- _WHAT IS NEEDED_
What is needed is each line of the data below that holds the string "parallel".

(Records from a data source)
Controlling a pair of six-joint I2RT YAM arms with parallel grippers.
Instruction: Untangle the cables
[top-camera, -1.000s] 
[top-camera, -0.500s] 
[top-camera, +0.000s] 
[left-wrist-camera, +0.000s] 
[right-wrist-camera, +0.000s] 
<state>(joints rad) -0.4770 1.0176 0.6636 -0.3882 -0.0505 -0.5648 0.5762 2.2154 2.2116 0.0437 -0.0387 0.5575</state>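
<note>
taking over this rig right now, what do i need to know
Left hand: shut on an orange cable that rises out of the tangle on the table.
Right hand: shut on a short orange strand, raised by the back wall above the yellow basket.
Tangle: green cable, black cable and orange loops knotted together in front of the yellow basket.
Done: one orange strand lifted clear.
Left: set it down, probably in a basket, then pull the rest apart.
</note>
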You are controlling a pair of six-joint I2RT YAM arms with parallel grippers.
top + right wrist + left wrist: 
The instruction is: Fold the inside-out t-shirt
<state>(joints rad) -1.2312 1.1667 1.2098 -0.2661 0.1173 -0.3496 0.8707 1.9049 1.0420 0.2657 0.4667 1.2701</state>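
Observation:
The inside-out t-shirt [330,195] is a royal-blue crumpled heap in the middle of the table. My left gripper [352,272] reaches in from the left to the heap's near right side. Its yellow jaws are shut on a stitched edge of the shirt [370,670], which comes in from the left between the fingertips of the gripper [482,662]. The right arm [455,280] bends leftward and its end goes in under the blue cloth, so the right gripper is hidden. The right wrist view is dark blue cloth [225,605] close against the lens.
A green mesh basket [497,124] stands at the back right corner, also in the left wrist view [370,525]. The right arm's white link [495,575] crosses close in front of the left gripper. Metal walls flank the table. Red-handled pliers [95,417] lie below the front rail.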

- _EXPECTED OUTPUT_
Controlling a pair of six-joint I2RT YAM arms with parallel grippers.
You are controlling a pair of six-joint I2RT YAM arms with parallel grippers.

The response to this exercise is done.